NAZIS DEPLOY MIDGET U-BOAT IN FRANCE
Off the Normandy Coast, Occupied France · May 29, 1944
The German Kriegsmarine possessed several notable midget submarines (Kleinst-U-Boote), one being the one-man Biber (German for “beaver”) and the other the two-man Seehund (German for “seal”). Neither U‑boot was particularly successful as a weapon against Allied supply and troop ships.
Influenced by a captured one-man British submarine, a prototype Biber was in place in March 1944 and successfully tested on this date in 1944. Hastily developed to help meet the impending Allied invasion of Europe (Operation Overlord), which began in Normandy, Northwestern France, on June 6, the one-man, 6.5‑ton Biber was the smallest submarine, at 29 ft long, in the Kriegsmarine. The Biber was powered by dual propulsion diesel (surfaced) and electric (submerged) motors. Its top speed submerged was 5.3 knots, and it had a range of 100 nautical miles on the surface. A conning tower contained armored glass windows to allow the pilot to see out, plus it had a 5‑ft periscope. Armed with two externally mounted torpedoes, two mines, or one of each, over 320 boats were delivered to the German Navy.
The first Biber operation, consisting of 22 boats, was launched from Fécamp harbor in Normandy on August 30, 1944, roughly 100 miles northeast of the invasion beaches. Only two boats reached their operational area. In December 1944 the Bibers were deployed to Rotterdam in the Netherlands to target Allied traffic to Antwerp, the vital Belgian supply port the Allies had recently wrestled from the Wehrmacht (German armed forces). The first Biber attack took place on the night of December 22/23, 1944, in support of the German drive through the Ardennes Forest known as the Battle of the Bulge (December 16, 1944, to January 25, 1945). Of the 18 Bibers involved in the operation, just one returned. The sole Allied casualty was a cargo ship, the Alan A. Dale. All 65 crewmen were rescued.

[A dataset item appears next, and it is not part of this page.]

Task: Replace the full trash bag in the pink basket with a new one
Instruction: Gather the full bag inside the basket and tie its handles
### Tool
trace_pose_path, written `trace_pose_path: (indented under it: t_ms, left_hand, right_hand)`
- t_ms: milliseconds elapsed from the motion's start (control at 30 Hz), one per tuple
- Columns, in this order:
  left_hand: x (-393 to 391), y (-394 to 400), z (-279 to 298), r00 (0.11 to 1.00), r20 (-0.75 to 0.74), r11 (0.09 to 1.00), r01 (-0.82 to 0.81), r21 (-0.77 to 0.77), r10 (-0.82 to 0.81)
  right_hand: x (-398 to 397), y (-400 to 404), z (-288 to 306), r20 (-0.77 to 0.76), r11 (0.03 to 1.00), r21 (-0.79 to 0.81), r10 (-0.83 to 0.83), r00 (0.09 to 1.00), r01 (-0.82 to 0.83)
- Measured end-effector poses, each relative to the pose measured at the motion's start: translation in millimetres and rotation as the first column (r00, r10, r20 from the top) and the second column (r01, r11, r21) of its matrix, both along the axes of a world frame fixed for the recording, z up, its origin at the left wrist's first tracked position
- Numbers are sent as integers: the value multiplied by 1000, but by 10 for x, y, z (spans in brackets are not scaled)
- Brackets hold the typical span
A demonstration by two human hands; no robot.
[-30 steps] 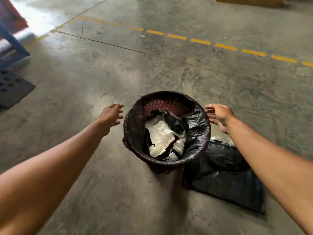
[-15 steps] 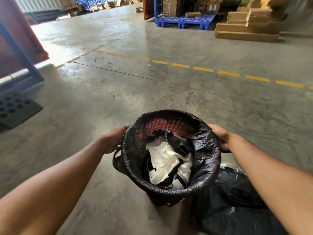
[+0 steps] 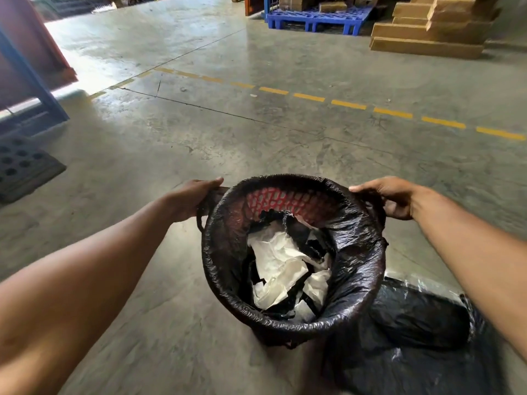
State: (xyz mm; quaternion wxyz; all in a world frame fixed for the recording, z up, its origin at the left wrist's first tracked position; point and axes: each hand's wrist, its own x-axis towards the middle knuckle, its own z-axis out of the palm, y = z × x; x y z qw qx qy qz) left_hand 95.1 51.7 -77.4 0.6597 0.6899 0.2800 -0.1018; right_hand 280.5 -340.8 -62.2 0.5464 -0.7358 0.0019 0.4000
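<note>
over the floor (image 3: 199, 138) both hands have gripped the bag (image 3: 356, 266).

You're standing on a scuffed grey concrete floor (image 3: 285, 143). Dashed yellow line (image 3: 308, 96) runs from 11 to 3 o'clock. Black perforated mat (image 3: 22, 166) at 9, blue pallet (image 3: 316, 19) at 12, cardboard boxes (image 3: 427, 38) at 1, crumpled black plastic bags (image 3: 422, 317) at 4.

My left hand (image 3: 190, 201) and right hand (image 3: 391, 197) flank the basket (image 3: 288, 199); the spare bag (image 3: 422, 323) lies on the floor (image 3: 256, 143) to its right.
</note>
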Motion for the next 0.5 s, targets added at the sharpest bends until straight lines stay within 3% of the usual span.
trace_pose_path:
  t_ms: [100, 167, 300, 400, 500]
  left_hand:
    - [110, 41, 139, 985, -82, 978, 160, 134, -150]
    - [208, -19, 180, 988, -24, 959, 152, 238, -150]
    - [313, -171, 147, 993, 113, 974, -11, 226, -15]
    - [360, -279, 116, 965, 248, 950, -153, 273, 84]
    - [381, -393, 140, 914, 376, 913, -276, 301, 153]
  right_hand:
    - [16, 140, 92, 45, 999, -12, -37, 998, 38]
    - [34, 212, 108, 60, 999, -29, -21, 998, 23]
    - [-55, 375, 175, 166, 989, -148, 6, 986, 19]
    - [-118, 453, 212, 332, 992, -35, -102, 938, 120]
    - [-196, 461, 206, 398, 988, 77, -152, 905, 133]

Operations through December 25 achieved no success and none of the 14 deployed midget submarines survived. Losses at sea at the end of January, combined with Royal Air Force bombing of launch sites, prevented attacks from being mounted in February 1945. The last Biber mission was a mine-laying operation and took place on the night of April 26, four days short of Adolf Hitler’s suicide. Of the four Bibers that took part in the daredevil operation, one ran aground and three were attacked by P‑47 Thunderbolts, which sank two of them. With a loss rate of 69 percent, the Biber midget submarine can truly be described as a sailor’s coffin.
Kriegsmarine Midget Submarines
Right: The one-man, 6.5-ton Biber, shown beached in this photo, was the smallest of 11 production and prototype submarines in the Kriegsmarine. Germany, Japan, and Italy built approximately 2,000 midget submarines (i.e., undersea vessels of less than 50 tons). Crewed by 1–4 men and armed with either torpedoes and/or mines, these miniature submarines performed both special and conventional operations in the Mediterranean, Black Sea, Indian Ocean, North Sea, the English Channel, and Pacific, including at Pearl Harbor.
Left: A damaged and abandoned Biber on its transportation trailer, 1945.
Left: A far more successful undersea weapon than the Biber was the two-man Seehund (pl., Seehunde). At 39 ft long the Seehund had a submerged speed of 7 knots (under 8 mph), had dual propulsion diesel (surfaced) and electric (submerged) motors, and had a range of 270 or so nautical miles. From January to April 1945, Seehunde performed 142 sorties, during which they sank eight ships (versus one sinking for the Biber) for a total of 17,301 tons and damaged three for a total of 18,384 tons. They lost 35 of their own out of the 138 or so commissioned into the Kriegsmarine.
Right: The Molch (Salamander) was an 11‑ton, one-man, all-electric boat designed for coastal operations. Looking like a large torpedo, the Molch had a small range (40 miles at 5 knots), traveled submerged, and carried two underslung torpedoes. A total of 393 such boats were delivered to the Kriegsmarine. Molche (plural form) were used in the Mediterranean against the Allied invasion of the south of France (Operation Dragoon). On the night of September 25/26, 1944, a flotilla of 12 neither sank nor damaged anything for the loss of 10 subs. The last two subs were destroyed in Allied warship bombardment of San Remo, Italy, shortly thereafter.